Le Parc National de la Comoé

Localisé dans la région du Nord-est de la Côte d'Ivoire à 600 Km d'Abidjan, le Parc National de la Comoé, du nom du fleuve Comoé qui le traverse, constitue le domaine protégé le plus grand d'Afrique de l'Ouest (1.149.150 hectares).

Il présente une végétation composée principalement de savanes arborées, arbustives et herbeuses, des galeries forestières et des îlots de forêts claires.

Créé en 1968 par le décret n°68-81, le Parc National de la Comoé constitue une unité de conservation particulièrement efficace, où les grands mammifères parviennent à couvrir l’ensemble de leurs besoins vitaux. La situation écologique de transition entre la savane et la zone forestière guinéenne du Parc National de la Comoé fait qu’on y trouve la grande majorité des grands mammifères savanicoles d’Afrique Occidentale. A cela s’ajoutent de nombreuses espèces forestières (WCMC, 1991).

Le Parc National de la Comoé est actuellement le site d’une étude écologique sur les amphibiens menée par une équipe de chercheurs allemands. Compte tenu de sa richesse en écosystèmes (forêts, fleuves, prairies riveraines, tous les types de savanes) il ne fait aucun doute que ce parc présente une grande diversité d’amphibiens.

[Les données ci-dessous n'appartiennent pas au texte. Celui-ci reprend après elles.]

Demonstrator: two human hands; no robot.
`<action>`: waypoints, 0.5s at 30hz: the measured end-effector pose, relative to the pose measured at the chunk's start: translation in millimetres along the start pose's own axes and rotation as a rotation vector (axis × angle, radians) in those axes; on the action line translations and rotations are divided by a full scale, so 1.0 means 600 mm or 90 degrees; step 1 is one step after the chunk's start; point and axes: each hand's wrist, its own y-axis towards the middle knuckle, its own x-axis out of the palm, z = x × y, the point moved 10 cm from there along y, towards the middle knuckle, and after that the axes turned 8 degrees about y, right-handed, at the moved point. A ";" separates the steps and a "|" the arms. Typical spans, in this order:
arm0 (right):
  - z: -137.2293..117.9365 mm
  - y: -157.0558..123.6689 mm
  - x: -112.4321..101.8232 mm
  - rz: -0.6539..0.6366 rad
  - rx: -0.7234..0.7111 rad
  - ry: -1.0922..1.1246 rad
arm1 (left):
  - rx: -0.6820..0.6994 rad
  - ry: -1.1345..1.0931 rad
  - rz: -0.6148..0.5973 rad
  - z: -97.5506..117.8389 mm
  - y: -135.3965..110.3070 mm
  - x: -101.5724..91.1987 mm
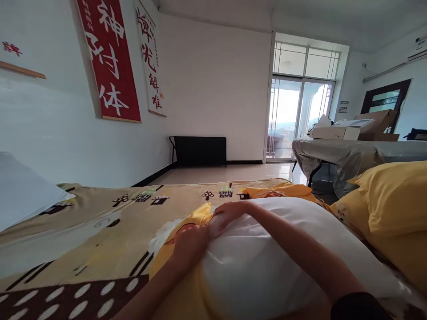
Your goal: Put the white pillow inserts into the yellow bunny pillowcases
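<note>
A plump white pillow (pixel 267 266) lies in front of me, its near-left end against a yellow pillowcase (pixel 176 284). My left hand (pixel 191 242) is closed on the edge of the pillowcase, where the cloth bunches up around a printed pattern. Just right of it, my right hand (pixel 231 214) grips the pillow's end, with the fingers curled over it and partly hidden. The two hands nearly touch. Beneath everything spreads a beige bedsheet (pixel 110 240) printed with houses, trees and an animal.
Yellow pillows (pixel 396 200) are stacked at the right, and more yellow cloth (pixel 283 191) lies behind the white pillow. White fabric (pixel 26 191) sits at the far left. A plastic-covered table (pixel 333 149) carries open boxes (pixel 340 132). A folded black table (pixel 200 151) leans by the wall.
</note>
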 end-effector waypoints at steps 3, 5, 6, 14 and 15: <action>0.064 -0.020 -0.044 0.086 0.084 0.020 | -0.010 0.008 0.024 -0.009 -0.014 -0.003; 0.094 -0.034 -0.041 0.116 0.141 -0.009 | -0.017 0.014 0.038 -0.011 -0.017 -0.009; 0.100 -0.038 -0.033 0.122 0.152 -0.022 | -0.017 0.019 0.047 -0.011 -0.017 -0.013; 0.047 -0.038 -0.002 0.204 0.156 -0.192 | -0.063 0.034 0.125 -0.020 0.047 -0.056; 0.036 -0.040 -0.003 0.210 0.156 -0.221 | -0.063 0.024 0.117 -0.020 0.058 -0.056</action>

Dans le Parc de la Comoé vivent 61 espèces de mammifères, dont 11 espèces de primates (l’une, le babouin doguera, est numériquement dominant), 17 espèces de carnivores et 21 espèces de mammifères herbivores. Environ 25% des grands mammifères du parc sont des espèces forestières (Bousquet, 1992). Le Parc National de la Comoé constitue la limite septentrionale pour certaines espèces animales dont le céphalophe à dos jaune (Cephalophus sylvicultor) et le bongo (Tragelaphus euryceros). Les cobes de Buffon sont les grands mammifères les plus nombreux. L’éland de Derby (Taurotragus derbianus) y a presque disparu. De plus, l’éléphant (Loxodonta africana), l’antilope cheval (Hippotragus equinus) et le cobe Defassa (Kobus defassa) sont menacés par le braconnage. En outre, les feux de brousse non contrôlés, l’exploitation forestière et le rythme d’accroissement démographique résultant d’une agriculture extensive menacent aussi très sérieusement les populations de grands mammifères.